Les dirigeants de l’Ouganda et de la Tanzanie ont récemment approuvé un nouveau pipeline soutenu par la Chine, qui transportera le pétrole sur une distance de plus de 1.400 km depuis l’intérieur du continent jusqu’à l’océan Indien.

Les écologistes déclarent que le projet menace les moyens de subsistance de plusieurs milliers de personnes, traverse des habitats cruciaux pour la survie des éléphants et autres animaux sauvages, et promet d’augmenter l’empreinte carbone des deux pays à un moment où de nombreux pays essaient de réduire leurs émissions.

Landry Ninteretse, directeur régional basé au Kenya de 350Africa.org (organisme sans but lucratif qui lutte contre le changement climatique), a déclaré à ADF : « L’EACOP [East African Crude Oil Pipeline, pipeline de pétrole brut d’Afrique de l’Est] menace l’une des régions mondiales les plus écologiquement diverses et riches en faune sauvage. Le pipeline menace aussi sérieusement les sources d’eau critiques, les zones humides et plusieurs fleuves des deux pays. »

Ce pipeline de 3,5 milliards de dollars est un exemple de la façon dont la Nouvelle route de la soie chinoise altère dramatiquement le paysage africain, souvent avec un impact négatif sur les ressources naturelles du continent, y compris l’eau, l’agriculture et l’habitat de la faune sauvage.

Depuis près de dix ans, cette initiative construit des routes, des ports, des pipelines et autre infrastructure en Afrique. Dans la plupart des cas, les projets sont financés par des prêts chinois, construits par une main d’œuvre chinoise, gérés par des sociétés chinoises et souvent exécutés pour le bénéfice de l’économie chinoise en extrayant les ressources africaines comme le pétrole. En fin de compte, les pays africains se retrouvent obligés de rembourser des dettes dévastatrices.

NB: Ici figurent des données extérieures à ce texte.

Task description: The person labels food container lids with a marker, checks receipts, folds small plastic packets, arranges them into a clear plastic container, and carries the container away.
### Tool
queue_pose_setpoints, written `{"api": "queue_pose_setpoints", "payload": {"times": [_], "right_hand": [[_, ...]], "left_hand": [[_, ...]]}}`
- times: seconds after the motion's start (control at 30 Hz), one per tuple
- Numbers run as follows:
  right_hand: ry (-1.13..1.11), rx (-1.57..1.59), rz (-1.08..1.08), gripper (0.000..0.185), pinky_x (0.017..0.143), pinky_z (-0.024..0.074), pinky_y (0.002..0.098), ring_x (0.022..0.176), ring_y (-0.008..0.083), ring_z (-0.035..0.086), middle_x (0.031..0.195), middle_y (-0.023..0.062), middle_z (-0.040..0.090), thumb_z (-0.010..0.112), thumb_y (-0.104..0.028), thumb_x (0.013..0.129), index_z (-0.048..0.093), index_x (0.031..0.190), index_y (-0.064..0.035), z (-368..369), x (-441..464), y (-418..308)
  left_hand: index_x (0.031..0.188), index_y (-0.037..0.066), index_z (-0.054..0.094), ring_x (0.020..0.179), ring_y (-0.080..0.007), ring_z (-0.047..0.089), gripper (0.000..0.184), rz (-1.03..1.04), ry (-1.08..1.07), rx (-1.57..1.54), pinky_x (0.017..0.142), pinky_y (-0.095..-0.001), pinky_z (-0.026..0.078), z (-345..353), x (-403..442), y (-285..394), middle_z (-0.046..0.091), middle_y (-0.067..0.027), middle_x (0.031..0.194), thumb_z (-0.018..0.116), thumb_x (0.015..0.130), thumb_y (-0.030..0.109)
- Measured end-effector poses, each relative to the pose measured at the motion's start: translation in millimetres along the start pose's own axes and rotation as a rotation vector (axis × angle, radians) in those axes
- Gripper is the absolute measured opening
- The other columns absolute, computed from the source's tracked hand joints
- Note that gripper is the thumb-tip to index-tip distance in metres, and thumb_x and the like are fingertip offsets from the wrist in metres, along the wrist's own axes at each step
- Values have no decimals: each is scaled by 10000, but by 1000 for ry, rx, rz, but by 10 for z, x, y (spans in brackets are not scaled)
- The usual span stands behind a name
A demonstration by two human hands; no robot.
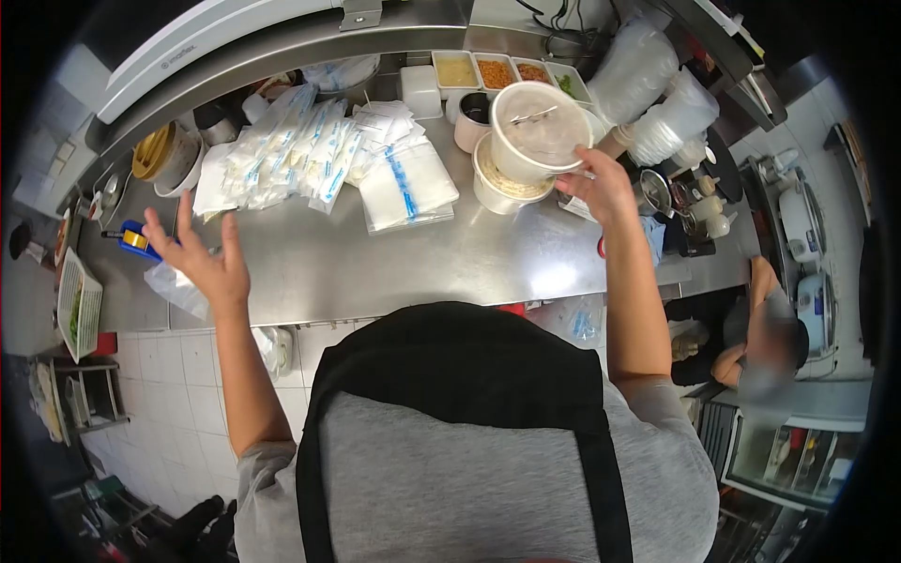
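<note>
My right hand (601, 186) grips the edge of a white takeaway bowl (503, 148) with a clear lid. This lidded bowl is above a second white bowl (508, 202) holding pale food, and partly covers it; whether the two touch I cannot tell. My left hand (205, 261) is raised over the left part of the steel counter (310, 272), fingers spread and nothing in them. Close to its fingertips lies a blue tape dispenser (137, 242), with a crumpled clear plastic bag (178, 289) below.
Plastic-wrapped packets (291, 155) and a flat white stack (408, 183) cover the back. Topping trays (495, 73), a dark-filled cup (474, 117), stacked clear containers (638, 70) and squeeze bottles (709, 208) stand farther right. Another person (765, 328) is at the far right.
</note>
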State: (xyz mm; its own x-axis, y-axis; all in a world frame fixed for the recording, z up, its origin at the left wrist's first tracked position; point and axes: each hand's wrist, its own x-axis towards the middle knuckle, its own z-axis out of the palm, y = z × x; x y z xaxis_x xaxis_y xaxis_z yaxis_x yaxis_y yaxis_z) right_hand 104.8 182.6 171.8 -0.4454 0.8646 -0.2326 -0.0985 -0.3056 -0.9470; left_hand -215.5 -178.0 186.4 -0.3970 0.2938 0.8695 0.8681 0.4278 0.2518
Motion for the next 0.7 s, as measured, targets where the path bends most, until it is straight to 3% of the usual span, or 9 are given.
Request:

Dans le cas présent, le pétrole provient de 130 puits forés dans le parc national des chutes Murchison, le plus grand parc de l’Ouganda où vivent les éléphants et les lions menacés, une grande population de crocodiles du Nil et plus de 400 espèces d’oiseaux.

L’Ouganda et la Tanzanie ont posé la pierre angulaire du projet de pipeline en 2017 ; le plan consistait à l’ouvrir en 2020 mais cet échéancier a été repoussé à 2025.

Le pipeline fait partie de deux projets pétroliers : Tilenga, géré par la société française Total, et Kingfisher, géré par la China National Offshore Oil Corp. (CNOOC). Les deux projets pourront produire jusqu’à 216.000 barils par jour lorsqu’ils seront pleinement opérationnels.

L’Ouganda a découvert en 2006 des réserves de pétrole de 6 milliards de barils dans le bassin du lac Albert à la frontière avec la République démocratique du Congo. Le pétrole est lourd et visqueux, aussi le pipeline sera électriquement chauffé pour faciliter son écoulement.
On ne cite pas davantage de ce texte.